Property Description
Elms Mews is a cul-de-sac off Bayswater Road in Westminster. There are 5 properties in the Mews, used for commercial purposes in the form of a hotel. It is located on the site of an original Mews but has been re-developed to a degree that it no longer contains any surviving Mews properties.
A high explosive bomb fell onto Gloucester Terrace, just east of the Mews in World War II. When the London Poverty Maps were published, the area was determined as being fairly comfortable and having households with good ordinary earnings.
Elms Mews is part of Westminster City Council’s Bayswater Conservation Area. Developed over the space of about 70 years, the townscape is uniform despite being composed of several distinct areas and is made up of a regular composition of streets and squares in an Italianate style. An important aspect of the street pattern are the several mews, some quite intimate and others so large that they appear to be a development of their own. The contrast of scale provided by these mews is a crucial aspect of the overall area’s character.

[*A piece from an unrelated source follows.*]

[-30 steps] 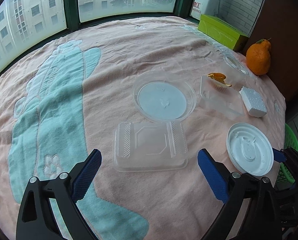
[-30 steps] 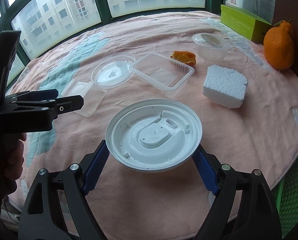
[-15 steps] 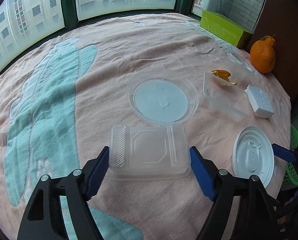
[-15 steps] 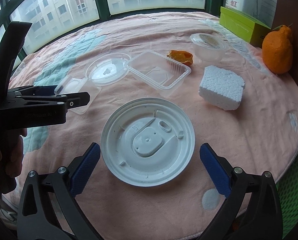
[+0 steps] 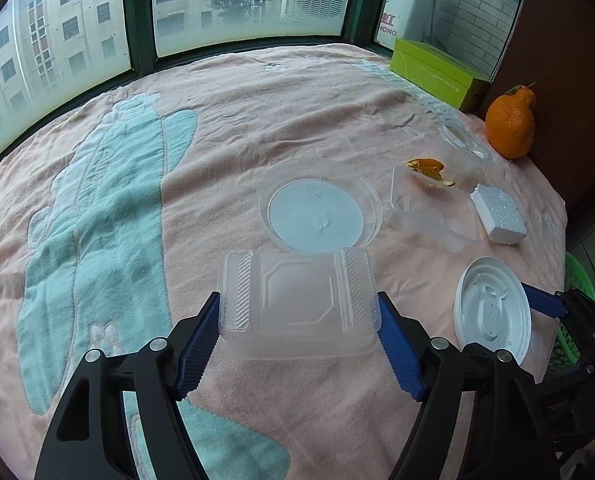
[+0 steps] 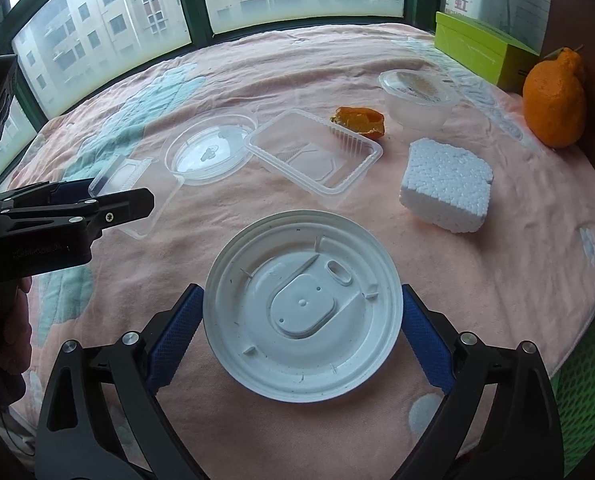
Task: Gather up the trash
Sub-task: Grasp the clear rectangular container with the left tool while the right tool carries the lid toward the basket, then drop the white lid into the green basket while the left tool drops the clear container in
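red letters "hong" on a sign (image 5: 389,26) outside the window, partly cut off

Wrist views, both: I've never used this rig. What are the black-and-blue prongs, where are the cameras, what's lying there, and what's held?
There is no robot arm here. A person holds a two-finger gripper in each hand, and a fisheye camera on each looks along its fingers. In the left wrist view, the left gripper has just been closing its jaws, and its blue pads now press the sides of a clear rectangular container. In the right wrist view, the right gripper has just been closing onto a white round lid. Both things lie on the pink cloth. Also there: a clear round lid, a clear tray, orange peel, a foam block, a lidded cup, a whole orange and a green box.
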The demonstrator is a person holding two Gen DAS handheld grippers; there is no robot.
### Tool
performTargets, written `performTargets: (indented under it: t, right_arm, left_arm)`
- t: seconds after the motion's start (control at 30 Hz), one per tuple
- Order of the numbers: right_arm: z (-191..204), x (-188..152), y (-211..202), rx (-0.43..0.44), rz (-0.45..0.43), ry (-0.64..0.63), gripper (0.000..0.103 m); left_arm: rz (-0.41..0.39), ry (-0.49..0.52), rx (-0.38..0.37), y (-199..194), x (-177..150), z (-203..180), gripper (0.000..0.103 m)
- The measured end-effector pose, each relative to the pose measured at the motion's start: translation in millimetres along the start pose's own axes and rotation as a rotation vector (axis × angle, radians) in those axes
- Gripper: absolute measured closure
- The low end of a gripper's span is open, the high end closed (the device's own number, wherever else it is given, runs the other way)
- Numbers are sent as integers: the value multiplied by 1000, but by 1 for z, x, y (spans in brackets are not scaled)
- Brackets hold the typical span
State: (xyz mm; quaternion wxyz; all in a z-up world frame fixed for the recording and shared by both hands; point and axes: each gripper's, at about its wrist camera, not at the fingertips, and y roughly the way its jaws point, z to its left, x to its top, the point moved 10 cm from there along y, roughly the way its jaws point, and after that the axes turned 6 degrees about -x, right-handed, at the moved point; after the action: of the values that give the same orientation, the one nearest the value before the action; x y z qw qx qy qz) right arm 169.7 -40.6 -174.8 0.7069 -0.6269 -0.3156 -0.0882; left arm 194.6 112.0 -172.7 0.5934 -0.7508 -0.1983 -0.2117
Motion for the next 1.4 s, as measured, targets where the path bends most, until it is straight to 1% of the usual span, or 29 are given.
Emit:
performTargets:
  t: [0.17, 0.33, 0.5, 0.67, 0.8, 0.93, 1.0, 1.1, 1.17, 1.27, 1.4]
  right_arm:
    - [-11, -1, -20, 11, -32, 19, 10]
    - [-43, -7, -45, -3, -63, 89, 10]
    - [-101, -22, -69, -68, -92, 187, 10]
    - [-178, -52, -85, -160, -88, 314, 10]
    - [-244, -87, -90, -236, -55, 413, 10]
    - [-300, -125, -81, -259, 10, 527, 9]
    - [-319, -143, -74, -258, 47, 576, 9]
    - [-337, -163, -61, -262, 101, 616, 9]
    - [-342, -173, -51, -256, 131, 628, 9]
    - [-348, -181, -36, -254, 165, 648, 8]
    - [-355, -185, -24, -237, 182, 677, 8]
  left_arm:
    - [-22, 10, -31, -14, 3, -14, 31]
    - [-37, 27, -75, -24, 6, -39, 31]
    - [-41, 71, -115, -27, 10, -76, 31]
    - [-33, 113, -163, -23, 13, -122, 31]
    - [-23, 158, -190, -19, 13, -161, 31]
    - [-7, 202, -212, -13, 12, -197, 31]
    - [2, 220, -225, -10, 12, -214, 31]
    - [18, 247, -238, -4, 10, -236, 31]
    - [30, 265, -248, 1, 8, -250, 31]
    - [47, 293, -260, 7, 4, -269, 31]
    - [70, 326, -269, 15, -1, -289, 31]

The properties have more than 5 storeys, plain brickwork facades and display mansard roof styles. There are intact garages present, surrounded by a tarmacadam road surface with raised pavements. The drinking fountain opposite the Mews is a registered listed building.
Everchanging Nature
Many planning applications have been made before and since 2003, mainly to do with the alteration or removal of trees. Conservation Area controls now apply to new development in the Mews.